> [TASK DIRECTIONS] From the data underneath, reproduce exactly the stretch that begins at the line with "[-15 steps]" and ends after the line with "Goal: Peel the".

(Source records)
--------------------------------------------------

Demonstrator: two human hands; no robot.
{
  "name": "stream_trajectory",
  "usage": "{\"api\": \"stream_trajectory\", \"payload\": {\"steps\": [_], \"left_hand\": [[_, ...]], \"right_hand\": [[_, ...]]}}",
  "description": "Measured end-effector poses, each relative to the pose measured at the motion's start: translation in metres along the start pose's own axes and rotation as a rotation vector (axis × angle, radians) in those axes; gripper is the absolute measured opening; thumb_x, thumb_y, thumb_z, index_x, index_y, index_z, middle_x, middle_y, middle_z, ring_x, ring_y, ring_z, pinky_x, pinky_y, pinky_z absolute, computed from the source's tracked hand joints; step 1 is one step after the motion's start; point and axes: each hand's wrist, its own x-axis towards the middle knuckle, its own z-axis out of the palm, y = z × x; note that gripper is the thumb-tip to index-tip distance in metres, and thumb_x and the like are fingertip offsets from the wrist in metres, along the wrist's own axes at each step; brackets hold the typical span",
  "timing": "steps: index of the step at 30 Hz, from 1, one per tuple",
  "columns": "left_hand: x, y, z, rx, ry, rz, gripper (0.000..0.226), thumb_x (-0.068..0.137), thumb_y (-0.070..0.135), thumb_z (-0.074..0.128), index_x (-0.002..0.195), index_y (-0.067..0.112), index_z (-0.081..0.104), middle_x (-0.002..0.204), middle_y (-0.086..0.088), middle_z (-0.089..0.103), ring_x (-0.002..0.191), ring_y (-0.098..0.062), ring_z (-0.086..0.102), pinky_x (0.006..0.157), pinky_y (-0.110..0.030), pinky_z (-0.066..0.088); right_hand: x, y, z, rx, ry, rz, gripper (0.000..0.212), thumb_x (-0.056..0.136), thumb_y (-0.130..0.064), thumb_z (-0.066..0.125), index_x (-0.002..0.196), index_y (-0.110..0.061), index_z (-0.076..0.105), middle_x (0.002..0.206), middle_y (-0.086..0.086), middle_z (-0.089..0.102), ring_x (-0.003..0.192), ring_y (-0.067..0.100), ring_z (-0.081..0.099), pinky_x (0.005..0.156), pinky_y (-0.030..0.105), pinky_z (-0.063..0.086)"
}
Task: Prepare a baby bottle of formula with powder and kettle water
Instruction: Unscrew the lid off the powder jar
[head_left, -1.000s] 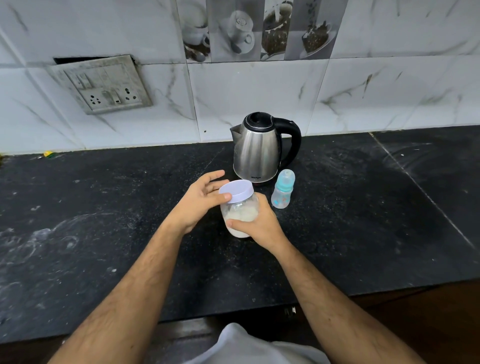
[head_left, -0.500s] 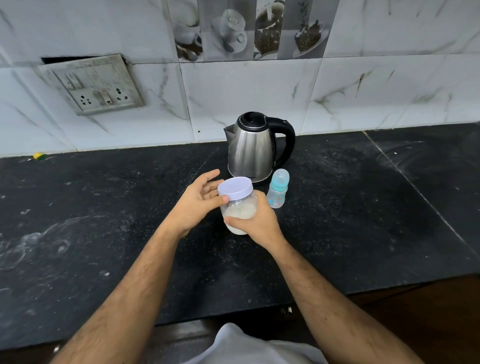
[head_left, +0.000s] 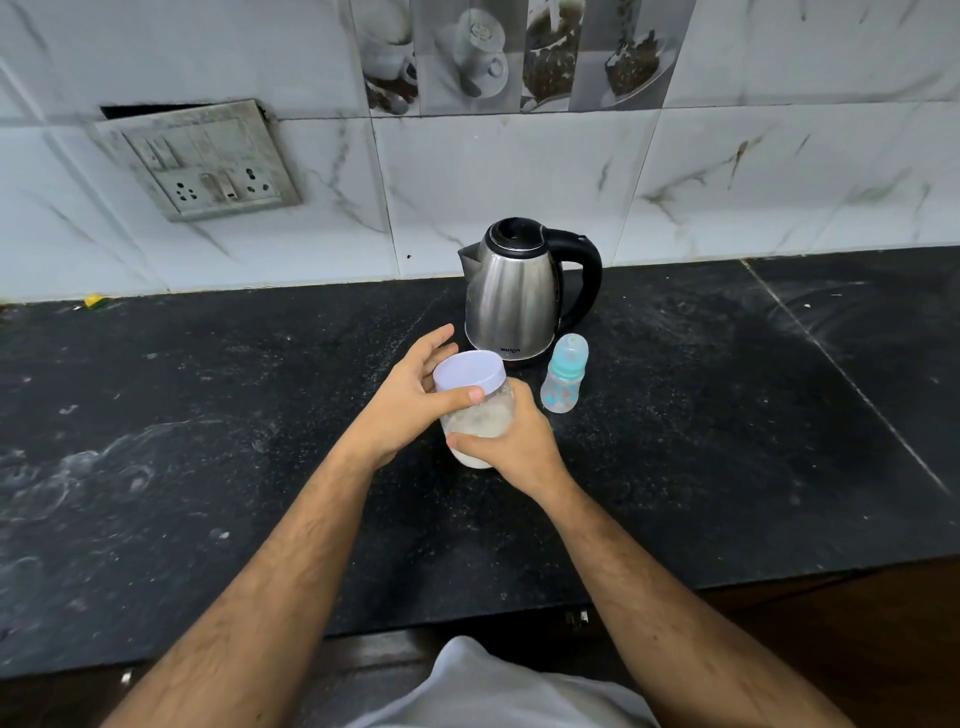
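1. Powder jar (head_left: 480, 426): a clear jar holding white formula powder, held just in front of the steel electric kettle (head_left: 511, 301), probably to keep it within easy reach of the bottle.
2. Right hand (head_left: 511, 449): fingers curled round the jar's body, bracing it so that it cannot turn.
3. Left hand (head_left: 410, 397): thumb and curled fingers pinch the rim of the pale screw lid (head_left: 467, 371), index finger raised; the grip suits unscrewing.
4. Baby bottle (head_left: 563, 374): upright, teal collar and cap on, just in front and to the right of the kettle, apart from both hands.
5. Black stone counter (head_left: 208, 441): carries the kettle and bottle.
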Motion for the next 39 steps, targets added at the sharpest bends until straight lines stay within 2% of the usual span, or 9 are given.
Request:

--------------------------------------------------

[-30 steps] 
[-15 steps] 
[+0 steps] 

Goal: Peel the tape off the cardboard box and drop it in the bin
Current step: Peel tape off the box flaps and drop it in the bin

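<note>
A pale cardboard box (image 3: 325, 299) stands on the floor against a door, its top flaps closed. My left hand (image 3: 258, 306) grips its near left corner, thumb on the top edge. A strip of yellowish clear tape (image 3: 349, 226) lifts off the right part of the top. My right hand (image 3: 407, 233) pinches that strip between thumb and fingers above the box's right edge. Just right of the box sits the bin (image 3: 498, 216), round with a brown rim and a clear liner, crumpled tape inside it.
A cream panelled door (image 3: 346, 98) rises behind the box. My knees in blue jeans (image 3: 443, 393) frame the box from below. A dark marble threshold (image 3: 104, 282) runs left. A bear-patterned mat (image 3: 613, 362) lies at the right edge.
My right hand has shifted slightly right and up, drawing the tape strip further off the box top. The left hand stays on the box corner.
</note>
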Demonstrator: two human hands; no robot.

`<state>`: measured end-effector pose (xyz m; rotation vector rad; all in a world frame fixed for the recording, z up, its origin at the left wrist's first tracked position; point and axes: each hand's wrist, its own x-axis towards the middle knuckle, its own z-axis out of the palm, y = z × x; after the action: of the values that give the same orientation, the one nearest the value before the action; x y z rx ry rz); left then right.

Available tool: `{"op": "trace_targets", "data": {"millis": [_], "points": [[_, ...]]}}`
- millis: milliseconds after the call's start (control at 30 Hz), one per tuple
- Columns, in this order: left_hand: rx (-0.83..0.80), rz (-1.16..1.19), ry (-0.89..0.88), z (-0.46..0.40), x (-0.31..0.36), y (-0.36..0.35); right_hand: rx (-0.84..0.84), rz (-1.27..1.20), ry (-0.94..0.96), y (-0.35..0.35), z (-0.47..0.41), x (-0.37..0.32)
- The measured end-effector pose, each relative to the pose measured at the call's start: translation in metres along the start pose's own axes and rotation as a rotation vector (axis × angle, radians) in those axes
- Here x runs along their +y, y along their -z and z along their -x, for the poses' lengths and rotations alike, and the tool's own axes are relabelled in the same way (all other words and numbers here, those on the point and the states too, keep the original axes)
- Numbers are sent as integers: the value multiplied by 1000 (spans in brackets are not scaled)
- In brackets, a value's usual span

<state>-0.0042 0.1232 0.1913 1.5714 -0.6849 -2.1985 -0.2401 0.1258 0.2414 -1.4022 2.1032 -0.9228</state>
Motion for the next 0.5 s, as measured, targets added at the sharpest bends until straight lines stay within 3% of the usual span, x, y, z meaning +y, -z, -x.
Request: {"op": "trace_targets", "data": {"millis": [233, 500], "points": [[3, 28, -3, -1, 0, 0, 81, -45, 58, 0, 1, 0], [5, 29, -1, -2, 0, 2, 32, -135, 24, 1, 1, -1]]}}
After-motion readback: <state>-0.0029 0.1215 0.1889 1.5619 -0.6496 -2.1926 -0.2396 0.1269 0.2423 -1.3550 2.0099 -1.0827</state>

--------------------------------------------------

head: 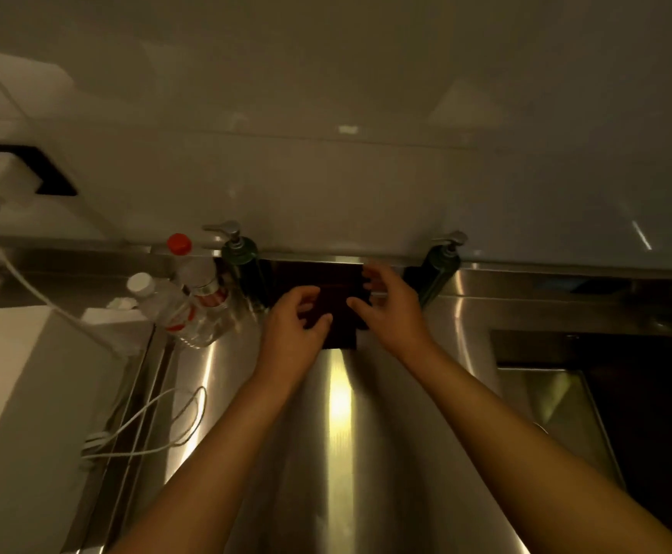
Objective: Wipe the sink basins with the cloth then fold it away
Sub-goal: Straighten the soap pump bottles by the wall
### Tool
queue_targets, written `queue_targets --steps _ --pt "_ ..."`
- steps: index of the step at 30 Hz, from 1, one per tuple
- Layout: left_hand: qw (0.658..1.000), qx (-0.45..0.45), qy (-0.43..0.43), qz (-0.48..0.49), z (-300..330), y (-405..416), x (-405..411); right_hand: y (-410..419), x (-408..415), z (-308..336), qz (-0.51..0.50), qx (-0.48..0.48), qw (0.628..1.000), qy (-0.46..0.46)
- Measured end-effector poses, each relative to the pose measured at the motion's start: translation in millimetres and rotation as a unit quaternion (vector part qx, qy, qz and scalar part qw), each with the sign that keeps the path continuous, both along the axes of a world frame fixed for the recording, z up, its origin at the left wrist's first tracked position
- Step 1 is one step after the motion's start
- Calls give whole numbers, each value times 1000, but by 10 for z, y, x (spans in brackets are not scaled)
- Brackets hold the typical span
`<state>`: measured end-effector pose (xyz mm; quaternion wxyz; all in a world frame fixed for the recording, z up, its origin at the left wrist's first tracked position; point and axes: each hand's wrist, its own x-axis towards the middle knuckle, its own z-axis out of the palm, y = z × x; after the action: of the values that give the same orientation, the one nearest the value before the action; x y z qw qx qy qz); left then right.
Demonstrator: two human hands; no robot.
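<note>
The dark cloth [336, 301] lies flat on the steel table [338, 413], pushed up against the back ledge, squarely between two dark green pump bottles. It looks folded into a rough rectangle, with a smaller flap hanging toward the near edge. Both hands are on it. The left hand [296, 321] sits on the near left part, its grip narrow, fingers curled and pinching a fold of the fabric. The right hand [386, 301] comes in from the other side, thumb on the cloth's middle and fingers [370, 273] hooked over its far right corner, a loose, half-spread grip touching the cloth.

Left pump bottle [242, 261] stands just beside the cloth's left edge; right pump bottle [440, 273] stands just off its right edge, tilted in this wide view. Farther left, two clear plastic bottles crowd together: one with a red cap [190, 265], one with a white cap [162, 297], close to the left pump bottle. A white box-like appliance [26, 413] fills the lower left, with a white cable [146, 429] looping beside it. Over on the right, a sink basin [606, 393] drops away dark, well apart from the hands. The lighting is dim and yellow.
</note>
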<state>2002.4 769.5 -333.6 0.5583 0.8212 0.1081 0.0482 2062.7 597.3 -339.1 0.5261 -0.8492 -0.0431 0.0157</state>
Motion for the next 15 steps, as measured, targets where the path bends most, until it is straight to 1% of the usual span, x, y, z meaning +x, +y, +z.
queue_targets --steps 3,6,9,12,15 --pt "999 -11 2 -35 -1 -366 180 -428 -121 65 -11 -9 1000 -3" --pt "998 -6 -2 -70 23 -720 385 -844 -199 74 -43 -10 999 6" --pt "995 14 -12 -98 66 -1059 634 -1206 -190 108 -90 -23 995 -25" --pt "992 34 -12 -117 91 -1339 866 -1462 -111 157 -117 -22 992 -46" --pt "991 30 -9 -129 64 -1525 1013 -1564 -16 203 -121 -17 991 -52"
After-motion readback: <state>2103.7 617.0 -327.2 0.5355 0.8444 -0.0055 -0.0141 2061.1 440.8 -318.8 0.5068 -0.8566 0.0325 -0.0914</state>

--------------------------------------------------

> [SOLUTION TO THE EXERCISE]
[-15 steps] 
[+0 steps] 

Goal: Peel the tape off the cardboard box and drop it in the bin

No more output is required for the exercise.